● **Prompt**
An exact copy of every entry is required, without the pictures.

(Supplied material)

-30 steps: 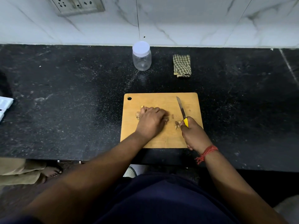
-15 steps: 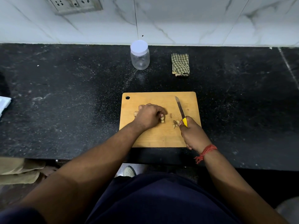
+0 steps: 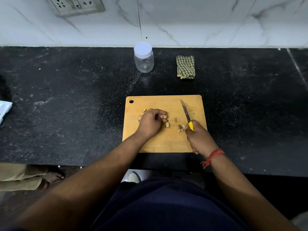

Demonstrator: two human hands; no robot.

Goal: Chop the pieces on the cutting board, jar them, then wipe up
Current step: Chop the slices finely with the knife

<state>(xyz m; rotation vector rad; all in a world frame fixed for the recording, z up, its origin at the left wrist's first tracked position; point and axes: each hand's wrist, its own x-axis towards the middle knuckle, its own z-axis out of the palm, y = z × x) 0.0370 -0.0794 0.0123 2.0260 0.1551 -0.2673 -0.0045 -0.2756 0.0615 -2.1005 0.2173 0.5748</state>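
While the right hand [image 3: 199, 139] grips the knife [image 3: 186, 114], blade pointing far, the left hand [image 3: 150, 122] curls over pieces [image 3: 167, 124]; whether it pinches one cannot be told. Both are over the cutting board [image 3: 166, 142].

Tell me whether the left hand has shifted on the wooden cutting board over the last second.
Yes, slightly: the left hand has drawn back leftward on the wooden cutting board, uncovering pale pieces.
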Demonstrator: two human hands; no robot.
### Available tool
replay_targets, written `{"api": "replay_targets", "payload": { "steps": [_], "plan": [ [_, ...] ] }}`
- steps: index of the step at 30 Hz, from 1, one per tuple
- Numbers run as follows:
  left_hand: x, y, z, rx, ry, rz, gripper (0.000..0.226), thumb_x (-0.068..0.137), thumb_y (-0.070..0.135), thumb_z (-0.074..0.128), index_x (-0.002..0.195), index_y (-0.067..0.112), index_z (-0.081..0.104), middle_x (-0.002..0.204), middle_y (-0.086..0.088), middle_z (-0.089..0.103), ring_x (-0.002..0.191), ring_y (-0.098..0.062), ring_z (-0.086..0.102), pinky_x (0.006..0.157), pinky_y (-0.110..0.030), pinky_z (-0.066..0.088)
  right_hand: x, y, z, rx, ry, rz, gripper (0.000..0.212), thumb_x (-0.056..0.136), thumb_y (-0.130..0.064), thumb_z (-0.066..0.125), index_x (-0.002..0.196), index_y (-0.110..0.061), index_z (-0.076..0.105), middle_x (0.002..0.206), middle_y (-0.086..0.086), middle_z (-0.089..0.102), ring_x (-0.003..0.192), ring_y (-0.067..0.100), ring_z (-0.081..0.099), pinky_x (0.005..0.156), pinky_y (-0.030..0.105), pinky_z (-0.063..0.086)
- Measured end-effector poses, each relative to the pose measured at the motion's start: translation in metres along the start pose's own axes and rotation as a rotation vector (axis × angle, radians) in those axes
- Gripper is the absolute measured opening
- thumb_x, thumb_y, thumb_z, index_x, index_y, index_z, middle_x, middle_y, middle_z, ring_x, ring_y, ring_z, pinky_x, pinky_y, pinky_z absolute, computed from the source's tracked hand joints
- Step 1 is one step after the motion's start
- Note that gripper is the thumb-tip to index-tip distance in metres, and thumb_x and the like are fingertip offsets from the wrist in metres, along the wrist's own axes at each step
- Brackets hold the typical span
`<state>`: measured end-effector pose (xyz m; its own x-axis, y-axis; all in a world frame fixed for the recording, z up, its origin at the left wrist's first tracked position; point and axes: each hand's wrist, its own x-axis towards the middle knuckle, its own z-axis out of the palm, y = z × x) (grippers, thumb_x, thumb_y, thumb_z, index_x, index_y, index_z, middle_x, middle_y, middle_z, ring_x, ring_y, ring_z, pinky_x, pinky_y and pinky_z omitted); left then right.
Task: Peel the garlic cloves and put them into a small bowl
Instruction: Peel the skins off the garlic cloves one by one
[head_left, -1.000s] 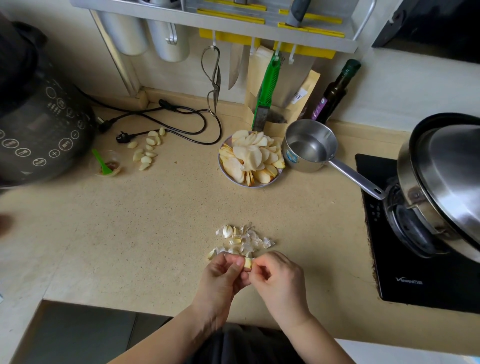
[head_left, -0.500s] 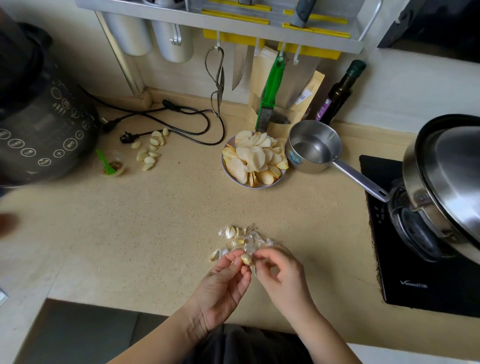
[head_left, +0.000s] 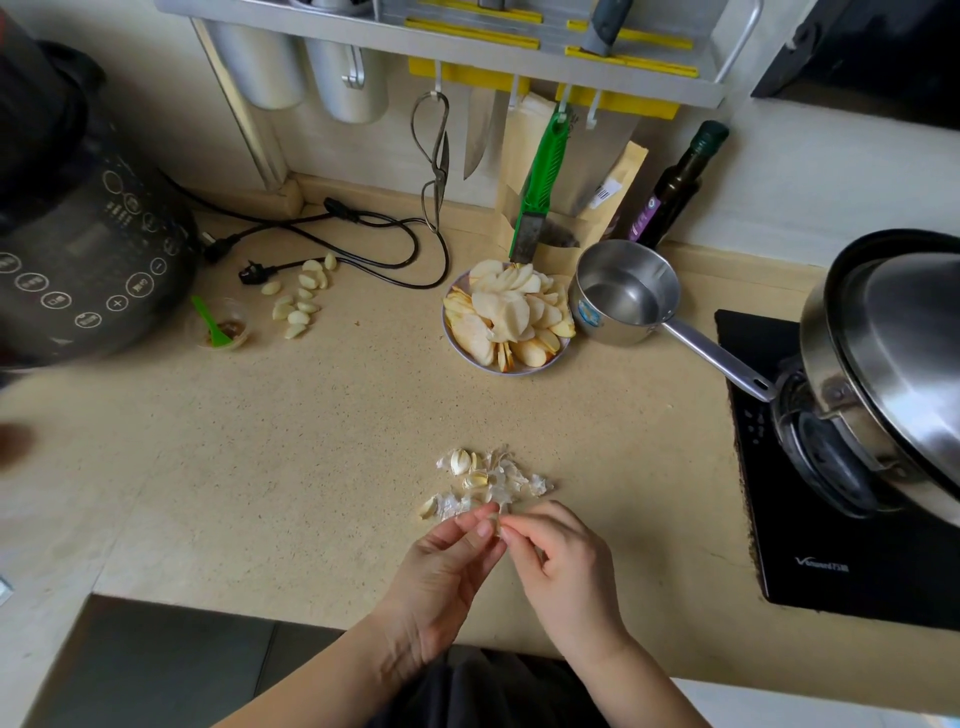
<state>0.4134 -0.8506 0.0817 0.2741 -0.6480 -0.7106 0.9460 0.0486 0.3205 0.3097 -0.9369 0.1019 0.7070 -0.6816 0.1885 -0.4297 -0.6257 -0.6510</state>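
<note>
My left hand (head_left: 447, 577) and my right hand (head_left: 563, 566) meet fingertip to fingertip just above the counter's front edge. Between them they pinch one small garlic clove (head_left: 496, 524), mostly hidden by the fingers. Directly beyond the fingertips lies a heap of unpeeled cloves and papery skins (head_left: 485, 480). Several peeled cloves (head_left: 298, 299) lie loose on the counter at the back left. A small clear bowl (head_left: 221, 327) with a green spoon in it stands left of them.
A plate of sliced fruit (head_left: 511, 317) and a steel saucepan (head_left: 623, 291) sit at the back centre. A black cooker (head_left: 78, 249) stands at left with cords trailing. An induction hob (head_left: 831, 519) with a lidded pot is at right. Scissors and knives hang above.
Both hands have kept working the same clove, and the left fingers have straightened out toward the right fingertips. The pile and the bowl have not moved.
</note>
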Motion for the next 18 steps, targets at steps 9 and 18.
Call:
{"api": "replay_targets", "payload": {
  "steps": [9, 18],
  "plan": [
    [0.001, -0.003, -0.003, 0.107, 0.094, 0.125, 0.026, 0.068, 0.001, 0.068, 0.093, -0.006, 0.069, 0.083, -0.015, 0.072, 0.075, -0.020, 0.071, 0.066, -0.021, 0.057, 0.004, -0.004, 0.004, -0.105, -0.050, -0.042, 0.017, 0.064, -0.004, 0.085, 0.073, -0.014, 0.075, 0.066, -0.002, 0.065, 0.050, 0.012, 0.060, 0.045, 0.022, 0.051],
    [0.003, -0.006, 0.001, 0.168, 0.071, 0.153, 0.029, 0.069, 0.003, 0.068, 0.096, -0.008, 0.067, 0.090, -0.023, 0.070, 0.081, -0.028, 0.070, 0.072, -0.026, 0.058, 0.010, -0.005, 0.010, -0.077, -0.016, 0.077, 0.026, 0.058, 0.003, 0.081, 0.055, -0.012, 0.060, 0.053, -0.005, 0.053, 0.047, 0.004, 0.042, 0.045, 0.013, 0.033]
  ]
}}
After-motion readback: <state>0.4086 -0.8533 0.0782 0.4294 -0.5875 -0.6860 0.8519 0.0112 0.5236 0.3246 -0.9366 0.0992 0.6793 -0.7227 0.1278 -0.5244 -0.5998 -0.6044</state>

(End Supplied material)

● **Problem solution**
-30 steps: 
-15 steps: 
+0 steps: 

Demonstrator: two human hands; no robot.

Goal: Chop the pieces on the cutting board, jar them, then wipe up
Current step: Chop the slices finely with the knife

<state>(xyz m; rotation vector rad; all in a world frame fixed for the recording, z up, its origin at the left wrist's first tracked position; point and axes: each hand's wrist, its own x-axis towards the middle knuckle, its own z-axis out of the palm, y = z × x) 0.0370 -0.0794 0.0123 2.0260 0.1551 -0.2673 -0.0045 -0.2756 0.0615 -2.1005 0.2173 0.5748</state>
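While the right hand [image 3: 199, 139] grips the knife [image 3: 186, 114], blade pointing far, the left hand [image 3: 150, 122] curls over pieces [image 3: 167, 124]; whether it pinches one cannot be told. Both are over the cutting board [image 3: 166, 142].

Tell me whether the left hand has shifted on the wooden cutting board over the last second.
Yes, slightly: the left hand has drawn back leftward on the wooden cutting board, uncovering pale pieces.
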Demonstrator: two human hands; no robot.
### Available tool
replay_targets, written `{"api": "replay_targets", "payload": { "steps": [_], "plan": [ [_, ...] ] }}`
- steps: index of the step at 30 Hz, from 1, one per tuple
- Numbers run as follows:
  left_hand: x, y, z, rx, ry, rz, gripper (0.000..0.226), thumb_x (-0.068..0.137), thumb_y (-0.070..0.135), thumb_z (-0.074..0.128), index_x (-0.002..0.195), index_y (-0.067..0.112), index_z (-0.081..0.104), middle_x (-0.002..0.204), middle_y (-0.086..0.088), middle_z (-0.089..0.103), ring_x (-0.002..0.191), ring_y (-0.098..0.062), ring_z (-0.086..0.102), pinky_x (0.006..0.157), pinky_y (-0.110..0.030), pinky_z (-0.066..0.088)
  right_hand: x, y, z, rx, ry, rz, gripper (0.000..0.212), thumb_x (-0.056..0.136), thumb_y (-0.130..0.064), thumb_z (-0.066..0.125), index_x (-0.002..0.196), index_y (-0.110..0.061), index_z (-0.076..0.105), middle_x (0.002..0.206), middle_y (-0.086..0.086), middle_z (-0.089..0.102), ring_x (-0.003..0.192), ring_y (-0.067..0.100), ring_z (-0.081..0.099), pinky_x (0.005..0.156), pinky_y (-0.030..0.105), pinky_z (-0.063..0.086)
- Measured end-effector poses, each relative to the pose measured at the motion's start: translation in metres along the start pose's own axes and rotation as a rotation vector (axis × angle, radians) in those axes
- Gripper is the absolute measured opening
- thumb_x, thumb_y, thumb_z, index_x, index_y, index_z, middle_x, middle_y, middle_z, ring_x, ring_y, ring_z, pinky_x, pinky_y, pinky_z absolute, computed from the source's tracked hand joints
- Step 1 is one step after the motion's start
- Note that gripper is the thumb-tip to index-tip distance in metres, and thumb_x and the like are fingertip offsets from the wrist in metres, along the wrist's own axes at each step
- Brackets hold the typical span
`<state>`: measured end-effector pose (xyz m; its own x-axis, y-axis; all in a world frame fixed for the recording, z up, its origin at the left wrist's first tracked position; point and axes: each hand's wrist, its own x-axis towards the middle knuckle, its own z-axis out of the palm, y = z × x) (grippers, thumb_x, thumb_y, thumb_z, index_x, index_y, index_z, middle_x, middle_y, middle_z, ring_x, ring_y, ring_z, pinky_x, pinky_y and pinky_z omitted); left then right.
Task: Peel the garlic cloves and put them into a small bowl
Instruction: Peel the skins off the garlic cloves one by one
[head_left, -1.000s] 
[head_left, -0.500s] 
[head_left, +0.000s] 
<state>0.4134 -0.8506 0.0817 0.2741 -0.6480 -0.7106 0.9460 0.0486 0.3205 0.3097 -0.9369 0.1019 0.7070 -0.6816 0.1885 -0.4297 -0.6257 -0.6510</state>
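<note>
My left hand (head_left: 447, 577) and my right hand (head_left: 563, 566) meet fingertip to fingertip just above the counter's front edge. Between them they pinch one small garlic clove (head_left: 496, 524), mostly hidden by the fingers. Directly beyond the fingertips lies a heap of unpeeled cloves and papery skins (head_left: 485, 480). Several peeled cloves (head_left: 298, 299) lie loose on the counter at the back left. A small clear bowl (head_left: 221, 327) with a green spoon in it stands left of them.
A plate of sliced fruit (head_left: 511, 317) and a steel saucepan (head_left: 623, 291) sit at the back centre. A black cooker (head_left: 78, 249) stands at left with cords trailing. An induction hob (head_left: 831, 519) with a lidded pot is at right. Scissors and knives hang above.
Both hands have kept working the same clove, and the left fingers have straightened out toward the right fingertips. The pile and the bowl have not moved.
</note>
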Motion for the next 18 steps, targets at steps 9 and 18.
Call:
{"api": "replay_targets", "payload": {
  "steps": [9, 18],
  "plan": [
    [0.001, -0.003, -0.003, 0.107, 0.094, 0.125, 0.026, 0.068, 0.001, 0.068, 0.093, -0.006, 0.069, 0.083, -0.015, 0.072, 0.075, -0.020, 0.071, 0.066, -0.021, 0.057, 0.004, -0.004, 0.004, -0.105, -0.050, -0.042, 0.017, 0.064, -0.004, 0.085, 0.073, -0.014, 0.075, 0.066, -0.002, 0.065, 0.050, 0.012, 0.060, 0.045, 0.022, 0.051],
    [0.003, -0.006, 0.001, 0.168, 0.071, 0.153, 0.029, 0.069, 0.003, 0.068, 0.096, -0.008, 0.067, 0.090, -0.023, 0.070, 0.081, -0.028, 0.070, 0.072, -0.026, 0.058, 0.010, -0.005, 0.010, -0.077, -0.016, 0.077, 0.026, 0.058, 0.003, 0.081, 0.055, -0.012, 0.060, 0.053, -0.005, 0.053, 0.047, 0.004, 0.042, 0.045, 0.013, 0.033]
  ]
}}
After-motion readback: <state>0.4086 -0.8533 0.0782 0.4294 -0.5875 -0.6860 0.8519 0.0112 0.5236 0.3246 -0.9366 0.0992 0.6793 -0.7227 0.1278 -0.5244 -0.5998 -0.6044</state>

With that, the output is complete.